→ **Work task**
For this exercise, restate the records word for word.

→ **Supplied data**
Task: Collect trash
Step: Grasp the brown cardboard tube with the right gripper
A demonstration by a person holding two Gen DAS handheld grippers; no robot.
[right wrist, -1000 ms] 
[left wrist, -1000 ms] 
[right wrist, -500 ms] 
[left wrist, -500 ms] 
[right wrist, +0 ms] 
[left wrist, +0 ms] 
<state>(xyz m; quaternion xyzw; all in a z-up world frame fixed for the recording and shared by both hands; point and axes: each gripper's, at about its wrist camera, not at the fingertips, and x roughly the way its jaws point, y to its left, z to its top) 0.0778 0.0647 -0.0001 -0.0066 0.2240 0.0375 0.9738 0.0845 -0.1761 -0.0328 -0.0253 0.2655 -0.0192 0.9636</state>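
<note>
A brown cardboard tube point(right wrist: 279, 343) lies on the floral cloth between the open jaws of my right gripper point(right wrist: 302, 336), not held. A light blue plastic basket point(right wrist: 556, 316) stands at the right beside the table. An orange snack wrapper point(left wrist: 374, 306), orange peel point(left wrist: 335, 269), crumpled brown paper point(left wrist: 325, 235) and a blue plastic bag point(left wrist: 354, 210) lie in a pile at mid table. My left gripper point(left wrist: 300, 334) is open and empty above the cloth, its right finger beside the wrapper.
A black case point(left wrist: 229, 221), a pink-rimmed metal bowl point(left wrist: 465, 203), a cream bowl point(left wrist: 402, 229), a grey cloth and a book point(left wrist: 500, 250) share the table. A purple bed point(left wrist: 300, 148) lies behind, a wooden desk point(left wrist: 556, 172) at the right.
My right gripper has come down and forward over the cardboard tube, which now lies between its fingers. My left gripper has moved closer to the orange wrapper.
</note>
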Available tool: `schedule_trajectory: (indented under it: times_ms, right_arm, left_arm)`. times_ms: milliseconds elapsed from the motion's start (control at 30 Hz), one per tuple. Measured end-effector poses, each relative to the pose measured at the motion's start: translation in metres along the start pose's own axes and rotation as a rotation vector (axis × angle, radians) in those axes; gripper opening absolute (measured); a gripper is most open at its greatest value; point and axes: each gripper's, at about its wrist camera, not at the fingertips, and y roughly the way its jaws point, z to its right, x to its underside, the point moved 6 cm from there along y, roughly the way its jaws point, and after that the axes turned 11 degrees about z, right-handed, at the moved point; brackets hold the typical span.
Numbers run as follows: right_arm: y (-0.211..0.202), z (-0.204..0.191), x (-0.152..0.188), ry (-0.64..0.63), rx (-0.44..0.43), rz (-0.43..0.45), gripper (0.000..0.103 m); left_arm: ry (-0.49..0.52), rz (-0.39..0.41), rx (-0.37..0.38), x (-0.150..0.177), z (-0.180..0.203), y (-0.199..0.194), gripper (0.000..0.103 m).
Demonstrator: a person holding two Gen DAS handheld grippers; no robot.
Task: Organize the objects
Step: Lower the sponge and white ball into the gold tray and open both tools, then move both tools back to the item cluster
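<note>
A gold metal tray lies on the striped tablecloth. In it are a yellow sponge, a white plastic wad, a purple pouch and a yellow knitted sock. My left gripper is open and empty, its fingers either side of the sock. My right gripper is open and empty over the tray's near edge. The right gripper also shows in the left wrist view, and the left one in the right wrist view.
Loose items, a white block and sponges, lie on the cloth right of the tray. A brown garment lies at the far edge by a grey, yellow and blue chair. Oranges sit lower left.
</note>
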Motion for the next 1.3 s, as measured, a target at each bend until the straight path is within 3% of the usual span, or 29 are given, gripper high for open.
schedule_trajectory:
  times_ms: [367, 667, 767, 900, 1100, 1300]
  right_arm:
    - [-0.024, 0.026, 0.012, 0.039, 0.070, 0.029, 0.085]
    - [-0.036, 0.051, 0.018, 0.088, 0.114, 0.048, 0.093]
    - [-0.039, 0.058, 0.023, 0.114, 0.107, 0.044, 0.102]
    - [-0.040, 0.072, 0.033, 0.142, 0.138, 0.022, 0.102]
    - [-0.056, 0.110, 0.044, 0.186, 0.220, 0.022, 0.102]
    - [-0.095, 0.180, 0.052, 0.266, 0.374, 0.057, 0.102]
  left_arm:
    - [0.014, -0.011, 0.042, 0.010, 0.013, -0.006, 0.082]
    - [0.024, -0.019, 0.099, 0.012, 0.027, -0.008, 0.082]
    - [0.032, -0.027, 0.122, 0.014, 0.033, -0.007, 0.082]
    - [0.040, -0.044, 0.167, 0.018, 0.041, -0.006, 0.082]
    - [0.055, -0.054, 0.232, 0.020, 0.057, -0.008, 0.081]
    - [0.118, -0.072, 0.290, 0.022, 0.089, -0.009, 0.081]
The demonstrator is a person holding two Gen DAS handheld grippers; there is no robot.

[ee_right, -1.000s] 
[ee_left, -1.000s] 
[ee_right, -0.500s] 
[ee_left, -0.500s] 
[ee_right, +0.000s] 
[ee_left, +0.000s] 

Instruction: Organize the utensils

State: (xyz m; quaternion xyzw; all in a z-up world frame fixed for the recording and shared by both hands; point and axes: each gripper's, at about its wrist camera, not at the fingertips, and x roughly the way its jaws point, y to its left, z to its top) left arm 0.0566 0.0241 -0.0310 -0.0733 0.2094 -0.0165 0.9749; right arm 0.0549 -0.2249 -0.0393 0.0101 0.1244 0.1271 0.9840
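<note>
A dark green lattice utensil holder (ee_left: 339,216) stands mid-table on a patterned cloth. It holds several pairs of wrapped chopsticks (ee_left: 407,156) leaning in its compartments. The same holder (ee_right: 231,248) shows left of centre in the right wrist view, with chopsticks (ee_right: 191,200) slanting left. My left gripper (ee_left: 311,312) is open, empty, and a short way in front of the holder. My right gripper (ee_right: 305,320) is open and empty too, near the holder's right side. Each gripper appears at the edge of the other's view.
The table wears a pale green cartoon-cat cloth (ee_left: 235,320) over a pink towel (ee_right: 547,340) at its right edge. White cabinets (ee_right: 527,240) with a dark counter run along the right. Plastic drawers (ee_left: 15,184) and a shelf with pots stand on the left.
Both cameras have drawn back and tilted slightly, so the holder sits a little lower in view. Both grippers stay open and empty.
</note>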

→ **Written answer**
Task: Collect trash
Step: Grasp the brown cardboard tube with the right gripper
A demonstration by a person holding two Gen DAS handheld grippers; no robot.
[right wrist, -1000 ms] 
[left wrist, -1000 ms] 
[right wrist, -500 ms] 
[left wrist, -500 ms] 
[right wrist, +0 ms] 
[left wrist, +0 ms] 
<state>(xyz m; quaternion xyzw; all in a z-up world frame fixed for the recording and shared by both hands; point and axes: each gripper's, at about its wrist camera, not at the fingertips, and x roughly the way its jaws point, y to its left, z to its top) 0.0778 0.0647 -0.0001 -0.0066 0.2240 0.0375 0.9738 0.0845 -0.1761 -0.0328 -0.0253 0.2655 -0.0192 0.9636</state>
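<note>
A brown cardboard tube point(right wrist: 279, 343) lies on the floral cloth between the open jaws of my right gripper point(right wrist: 302, 336), not held. A light blue plastic basket point(right wrist: 556, 316) stands at the right beside the table. An orange snack wrapper point(left wrist: 374, 306), orange peel point(left wrist: 335, 269), crumpled brown paper point(left wrist: 325, 235) and a blue plastic bag point(left wrist: 354, 210) lie in a pile at mid table. My left gripper point(left wrist: 300, 334) is open and empty above the cloth, its right finger beside the wrapper.
A black case point(left wrist: 229, 221), a pink-rimmed metal bowl point(left wrist: 465, 203), a cream bowl point(left wrist: 402, 229), a grey cloth and a book point(left wrist: 500, 250) share the table. A purple bed point(left wrist: 300, 148) lies behind, a wooden desk point(left wrist: 556, 172) at the right.
My right gripper has come down and forward over the cardboard tube, which now lies between its fingers. My left gripper has moved closer to the orange wrapper.
</note>
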Available tool: `schedule_trajectory: (indented under it: times_ms, right_arm, left_arm)`. times_ms: milliseconds elapsed from the motion's start (control at 30 Hz), one per tuple. Measured end-effector poses, each relative to the pose measured at the motion's start: translation in metres along the start pose's own axes and rotation as a rotation vector (axis × angle, radians) in those axes; gripper opening absolute (measured); a gripper is most open at its greatest value; point and axes: each gripper's, at about its wrist camera, not at the fingertips, and y roughly the way its jaws point, z to its right, x to its underside, the point moved 6 cm from there along y, roughly the way its jaws point, and after that the axes turned 11 degrees about z, right-handed, at the moved point; brackets hold the typical span.
Numbers run as follows: right_arm: y (-0.211..0.202), z (-0.204..0.191), x (-0.152..0.188), ry (-0.64..0.63), rx (-0.44..0.43), rz (-0.43..0.45), gripper (0.000..0.103 m); left_arm: ry (-0.49..0.52), rz (-0.39..0.41), rx (-0.37..0.38), x (-0.150..0.177), z (-0.180..0.203), y (-0.199..0.194), gripper (0.000..0.103 m).
Demonstrator: a person holding two Gen DAS handheld grippers; no robot.
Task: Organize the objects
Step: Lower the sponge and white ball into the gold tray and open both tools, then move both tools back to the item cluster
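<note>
A gold metal tray lies on the striped tablecloth. In it are a yellow sponge, a white plastic wad, a purple pouch and a yellow knitted sock. My left gripper is open and empty, its fingers either side of the sock. My right gripper is open and empty over the tray's near edge. The right gripper also shows in the left wrist view, and the left one in the right wrist view.
Loose items, a white block and sponges, lie on the cloth right of the tray. A brown garment lies at the far edge by a grey, yellow and blue chair. Oranges sit lower left.
</note>
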Motion for the next 1.3 s, as measured, a target at each bend until the straight path is within 3% of the usual span, or 29 are given, gripper high for open.
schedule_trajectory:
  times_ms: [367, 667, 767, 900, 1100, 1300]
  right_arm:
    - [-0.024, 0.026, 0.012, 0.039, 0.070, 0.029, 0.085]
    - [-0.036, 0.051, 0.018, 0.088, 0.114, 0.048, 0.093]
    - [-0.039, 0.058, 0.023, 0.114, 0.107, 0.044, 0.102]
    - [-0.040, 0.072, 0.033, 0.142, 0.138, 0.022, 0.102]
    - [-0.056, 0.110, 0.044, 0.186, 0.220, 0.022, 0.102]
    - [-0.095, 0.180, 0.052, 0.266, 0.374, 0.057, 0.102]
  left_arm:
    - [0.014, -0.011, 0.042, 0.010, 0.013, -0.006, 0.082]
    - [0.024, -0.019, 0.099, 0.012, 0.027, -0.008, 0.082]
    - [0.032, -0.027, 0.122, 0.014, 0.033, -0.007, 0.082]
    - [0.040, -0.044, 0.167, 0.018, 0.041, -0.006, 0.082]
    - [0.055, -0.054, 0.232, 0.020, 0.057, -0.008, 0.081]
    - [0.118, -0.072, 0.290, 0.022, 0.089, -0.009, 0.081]
The demonstrator is a person holding two Gen DAS handheld grippers; there is no robot.

[ee_right, -1.000s] 
[ee_left, -1.000s] 
[ee_right, -0.500s] 
[ee_left, -0.500s] 
[ee_right, +0.000s] 
[ee_left, +0.000s] 

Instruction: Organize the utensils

State: (xyz m; quaternion xyzw; all in a z-up world frame fixed for the recording and shared by both hands; point and axes: each gripper's, at about its wrist camera, not at the fingertips, and x roughly the way its jaws point, y to its left, z to its top) left arm 0.0566 0.0241 -0.0310 -0.0733 0.2094 -0.0165 0.9749; right arm 0.0549 -0.2249 -0.0393 0.0101 0.1244 0.1271 0.9840
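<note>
A dark green lattice utensil holder (ee_left: 339,216) stands mid-table on a patterned cloth. It holds several pairs of wrapped chopsticks (ee_left: 407,156) leaning in its compartments. The same holder (ee_right: 231,248) shows left of centre in the right wrist view, with chopsticks (ee_right: 191,200) slanting left. My left gripper (ee_left: 311,312) is open, empty, and a short way in front of the holder. My right gripper (ee_right: 305,320) is open and empty too, near the holder's right side. Each gripper appears at the edge of the other's view.
The table wears a pale green cartoon-cat cloth (ee_left: 235,320) over a pink towel (ee_right: 547,340) at its right edge. White cabinets (ee_right: 527,240) with a dark counter run along the right. Plastic drawers (ee_left: 15,184) and a shelf with pots stand on the left.
Both cameras have drawn back and tilted slightly, so the holder sits a little lower in view. Both grippers stay open and empty.
</note>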

Nothing else goes with this output.